Inflation toujours menaçante
Lié à la baisse de la consommation provoquée par la hausse du coût des crédits, le ralentissement de l'inflation constitue la bonne surprise de la fin de l'année. Bien loin des 10 % observés début 2022, la hausse des prix en novembre (2,9 %) est tombée au plus bas depuis deux ans et se rapproche progressivement de la cible de 2 %, synonyme de stabilité des prix. Il faudra encore attendre puisque la BCE table sur une inflation à 2,7 % en 2024 en zone euro, puis à 2,1 % en 2025 et 1,9 % en 2026. La dégradation de l'activité économique est l'autre bonne raison d'envisager un recul des taux.
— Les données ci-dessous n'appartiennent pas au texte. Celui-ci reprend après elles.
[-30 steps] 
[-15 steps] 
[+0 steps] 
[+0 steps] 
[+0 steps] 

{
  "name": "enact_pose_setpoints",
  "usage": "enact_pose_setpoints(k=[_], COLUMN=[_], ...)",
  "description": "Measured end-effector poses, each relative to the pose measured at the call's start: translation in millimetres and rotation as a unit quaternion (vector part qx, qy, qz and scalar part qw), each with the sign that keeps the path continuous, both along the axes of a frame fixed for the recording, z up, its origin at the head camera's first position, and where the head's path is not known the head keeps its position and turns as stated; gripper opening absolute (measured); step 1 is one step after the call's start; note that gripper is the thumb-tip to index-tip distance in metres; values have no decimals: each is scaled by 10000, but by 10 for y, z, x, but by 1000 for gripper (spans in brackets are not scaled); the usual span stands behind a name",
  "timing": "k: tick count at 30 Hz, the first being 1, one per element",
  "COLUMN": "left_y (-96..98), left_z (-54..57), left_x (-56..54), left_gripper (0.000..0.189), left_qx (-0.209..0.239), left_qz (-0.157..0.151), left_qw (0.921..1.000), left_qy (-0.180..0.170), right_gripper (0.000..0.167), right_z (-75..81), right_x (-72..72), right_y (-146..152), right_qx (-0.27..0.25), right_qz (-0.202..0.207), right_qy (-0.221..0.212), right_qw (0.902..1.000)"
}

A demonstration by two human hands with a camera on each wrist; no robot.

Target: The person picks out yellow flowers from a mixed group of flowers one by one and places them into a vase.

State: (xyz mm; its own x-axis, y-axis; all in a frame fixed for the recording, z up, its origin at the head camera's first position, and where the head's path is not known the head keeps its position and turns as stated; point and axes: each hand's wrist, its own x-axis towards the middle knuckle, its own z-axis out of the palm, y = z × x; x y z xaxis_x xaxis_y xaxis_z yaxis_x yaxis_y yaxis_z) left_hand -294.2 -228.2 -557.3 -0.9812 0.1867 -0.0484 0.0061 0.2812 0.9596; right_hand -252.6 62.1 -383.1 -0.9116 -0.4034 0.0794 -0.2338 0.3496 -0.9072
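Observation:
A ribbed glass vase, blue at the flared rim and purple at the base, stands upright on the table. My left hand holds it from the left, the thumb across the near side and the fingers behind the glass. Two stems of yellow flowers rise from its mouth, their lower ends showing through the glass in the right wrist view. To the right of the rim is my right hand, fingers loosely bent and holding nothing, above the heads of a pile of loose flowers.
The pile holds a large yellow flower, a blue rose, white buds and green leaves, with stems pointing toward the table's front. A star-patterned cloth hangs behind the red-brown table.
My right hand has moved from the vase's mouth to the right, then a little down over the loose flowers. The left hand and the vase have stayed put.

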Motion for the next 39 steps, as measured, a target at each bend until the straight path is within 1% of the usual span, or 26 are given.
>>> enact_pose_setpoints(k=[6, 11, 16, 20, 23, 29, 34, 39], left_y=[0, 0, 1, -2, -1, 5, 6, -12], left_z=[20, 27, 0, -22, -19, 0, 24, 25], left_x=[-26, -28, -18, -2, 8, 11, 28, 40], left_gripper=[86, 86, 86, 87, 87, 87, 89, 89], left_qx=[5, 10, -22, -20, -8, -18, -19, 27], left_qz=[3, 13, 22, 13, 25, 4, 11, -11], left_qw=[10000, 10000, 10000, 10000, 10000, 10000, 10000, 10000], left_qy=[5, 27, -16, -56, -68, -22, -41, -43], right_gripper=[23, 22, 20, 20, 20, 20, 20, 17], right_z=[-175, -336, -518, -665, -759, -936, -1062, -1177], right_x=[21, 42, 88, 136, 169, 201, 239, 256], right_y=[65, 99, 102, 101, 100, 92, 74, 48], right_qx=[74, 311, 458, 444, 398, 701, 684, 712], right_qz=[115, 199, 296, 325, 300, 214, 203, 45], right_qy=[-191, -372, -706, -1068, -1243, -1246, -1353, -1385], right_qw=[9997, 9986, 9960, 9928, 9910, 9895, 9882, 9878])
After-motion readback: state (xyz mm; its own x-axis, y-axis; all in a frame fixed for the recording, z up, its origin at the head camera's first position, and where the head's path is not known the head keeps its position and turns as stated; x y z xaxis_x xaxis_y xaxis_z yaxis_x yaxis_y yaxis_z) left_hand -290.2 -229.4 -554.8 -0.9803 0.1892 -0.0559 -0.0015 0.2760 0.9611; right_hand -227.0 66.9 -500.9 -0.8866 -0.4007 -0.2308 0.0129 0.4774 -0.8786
Après la faible croissance prévue en 2023 (+0,6 %), la menace de récession est réelle, même si aujourd'hui la BCE prévoit toujours une légère croissance (+0,8 %) en 2024. Une baisse des taux permettrait de relancer la consommation des ménages et l'investissement des entreprises. Et par ricochet la production et l'emploi.
Quel calendrier ?
Reste à définir l'ampleur et le calendrier d'une diminution des taux. Selon un sondage effectué par l'agence Reuters en décembre auprès de 90 économistes, plus de la moitié d'entre eux prévoyaient au moins une baisse des taux avant le mois de juillet.
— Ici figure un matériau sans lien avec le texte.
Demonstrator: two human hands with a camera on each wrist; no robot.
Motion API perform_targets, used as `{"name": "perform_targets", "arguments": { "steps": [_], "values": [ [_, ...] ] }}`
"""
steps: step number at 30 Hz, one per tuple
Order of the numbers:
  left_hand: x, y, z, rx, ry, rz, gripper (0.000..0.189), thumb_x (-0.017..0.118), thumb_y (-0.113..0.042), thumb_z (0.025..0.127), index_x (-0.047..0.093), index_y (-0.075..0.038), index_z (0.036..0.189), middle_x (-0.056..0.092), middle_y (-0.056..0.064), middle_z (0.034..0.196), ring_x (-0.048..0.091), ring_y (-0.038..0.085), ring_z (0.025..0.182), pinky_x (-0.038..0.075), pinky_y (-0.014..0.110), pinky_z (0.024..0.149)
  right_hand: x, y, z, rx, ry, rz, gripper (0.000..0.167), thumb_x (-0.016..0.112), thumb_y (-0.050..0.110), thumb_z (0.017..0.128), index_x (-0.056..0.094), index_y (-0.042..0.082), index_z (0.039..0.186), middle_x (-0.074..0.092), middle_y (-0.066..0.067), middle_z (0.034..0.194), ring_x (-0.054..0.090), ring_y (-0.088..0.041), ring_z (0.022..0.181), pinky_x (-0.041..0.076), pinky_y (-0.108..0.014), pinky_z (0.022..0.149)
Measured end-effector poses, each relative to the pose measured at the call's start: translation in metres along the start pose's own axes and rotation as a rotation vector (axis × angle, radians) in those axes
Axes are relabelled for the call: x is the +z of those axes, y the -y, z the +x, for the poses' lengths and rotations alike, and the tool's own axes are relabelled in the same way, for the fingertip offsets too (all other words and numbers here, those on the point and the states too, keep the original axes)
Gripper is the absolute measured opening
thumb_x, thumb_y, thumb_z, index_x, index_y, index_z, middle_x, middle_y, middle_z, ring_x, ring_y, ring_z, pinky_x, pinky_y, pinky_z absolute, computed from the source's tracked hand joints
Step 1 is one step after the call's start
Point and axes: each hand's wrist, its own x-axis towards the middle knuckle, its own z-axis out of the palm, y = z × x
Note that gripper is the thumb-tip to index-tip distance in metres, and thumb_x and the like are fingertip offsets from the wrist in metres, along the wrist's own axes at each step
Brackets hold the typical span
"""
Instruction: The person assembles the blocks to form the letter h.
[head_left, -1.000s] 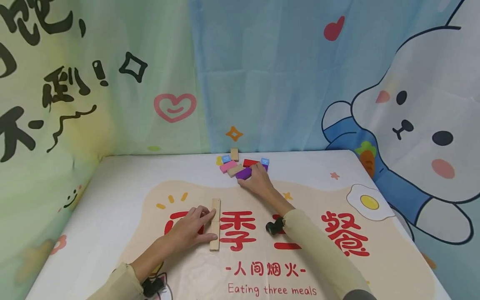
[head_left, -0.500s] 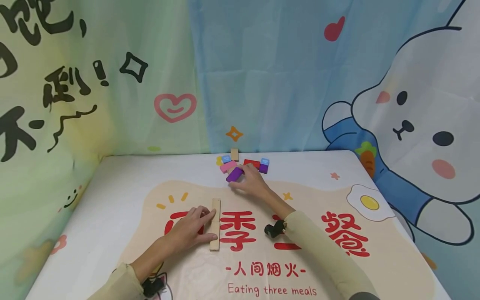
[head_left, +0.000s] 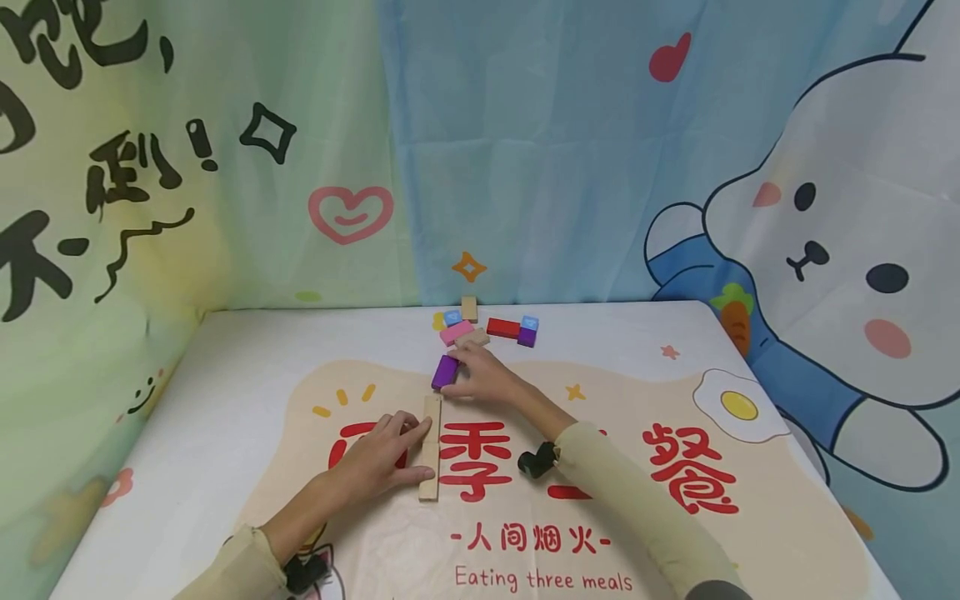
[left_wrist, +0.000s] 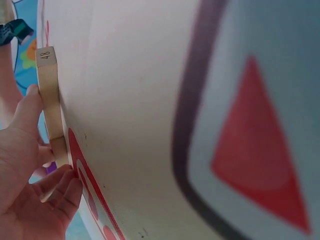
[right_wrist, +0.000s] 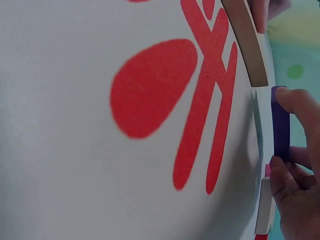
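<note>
Two plain wooden blocks (head_left: 430, 454) lie end to end in a row on the printed tablecloth; the nearer one shows the number 48 on its end in the left wrist view. My left hand (head_left: 386, 452) rests beside the row, thumb and fingers touching its left side. A purple block (head_left: 444, 372) is pinched between the thumb and fingers of my right hand (head_left: 483, 375), just beyond the far end of the row. In the right wrist view, a small gap separates the purple block (right_wrist: 281, 122) from the wooden row (right_wrist: 247, 42).
At the table's back lie a pink block (head_left: 457, 333), a wooden block (head_left: 472, 337), a red block (head_left: 503, 328) and another purple block (head_left: 527, 337). Small blue blocks (head_left: 452, 318) and an upright wooden block (head_left: 469, 309) are near them. A printed curtain (head_left: 525, 183) hangs behind.
My right hand has taken the purple block out of the pile and brought it left and nearer, to the far end of the wooden row. The left hand has stayed still.
</note>
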Motion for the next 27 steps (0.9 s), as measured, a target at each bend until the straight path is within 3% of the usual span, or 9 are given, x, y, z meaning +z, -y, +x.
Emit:
{"name": "perform_targets", "arguments": {
  "steps": [10, 19, 27],
  "values": [
    [0.001, 0.001, 0.000, 0.010, 0.003, 0.020, 0.077, 0.067, -0.054, 0.085, 0.045, -0.013, 0.146, 0.051, 0.005, 0.128, 0.046, 0.016, 0.107, 0.048, 0.026, 0.076, 0.005, 0.002, 0.005, 0.031, 0.076, 0.032, 0.073, 0.074, 0.036, 0.084, 0.046, 0.005, 0.143, 0.048, -0.015, 0.137, 0.051, -0.023, 0.119, 0.044, -0.040, 0.106],
    [0.001, 0.000, 0.000, -0.005, 0.005, 0.012, 0.078, 0.065, -0.056, 0.085, 0.043, -0.015, 0.147, 0.050, 0.004, 0.130, 0.046, 0.015, 0.109, 0.049, 0.027, 0.079, 0.003, -0.002, 0.008, -0.038, 0.107, 0.055, 0.071, 0.075, 0.036, 0.084, 0.049, 0.004, 0.141, 0.054, -0.013, 0.129, 0.055, -0.019, 0.109, 0.048, -0.034, 0.097],
    [-0.001, 0.000, 0.000, -0.004, 0.009, 0.005, 0.077, 0.066, -0.054, 0.085, 0.043, -0.014, 0.147, 0.050, 0.005, 0.130, 0.046, 0.016, 0.109, 0.050, 0.027, 0.078, 0.000, 0.000, 0.011, -0.084, 0.155, 0.031, 0.070, 0.073, 0.035, 0.086, 0.047, 0.004, 0.143, 0.053, -0.010, 0.128, 0.050, -0.015, 0.100, 0.044, -0.024, 0.083]
  ]
}}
« La BCE pourrait commencer à baisser ses taux dès le printemps 2024 car, en plus d'avoir une inflation revenue à pratiquement 2 %, l'activité économique de la zone euro est complètement déprimée », avance auprès de La Tribune Dimanche Alexandre Baradez, responsable de l'analyse de marchés chez le courtier IG France.
Pour autant, même si la BCE ne dit mot sur une politique monétaire plus accommodante, de nombreux experts parient sur une baisse des taux modérée, comme la Réserve fédérale américaine (Fed), qui prévoit au maximum jusqu'à trois baisses de 0,25 point de pourcentage dans l'année.
Les taux ne retomberont pas sous les 3% (Patrick Arthus)
Selon Christopher Dembik, conseiller en stratégie d'investissement chez le gestionnaire d'actifs Pictet AM, les taux se situeront entre 3 % et 4 % fin 2024. Car, même s'il est bien engagé, le combat contre l'inflation n'est pas encore gagné. L'Allemande Isabel Schnabel, influente membre du directoire de la BCE, l'a rappelé la semaine dernière : « Nous nous attendons à ce que l'inflation baisse progressivement à 2 % d'ici à 2025. Il nous reste donc du chemin à parcourir et nous verrons à quel point le fameux dernier kilomètre sera difficile. » Parmi les éléments perturbateurs, la hausse des salaires, aujourd'hui de 5 % sur un an. Certains craignent qu'elle maintienne les prix à un niveau encore élevé. D'autant plus si les tarifs de l'énergie repartaient à la hausse, « les taux directeurs ne retomberont pas sous les 3 % en Europe », estime l'économiste Patrick Artus.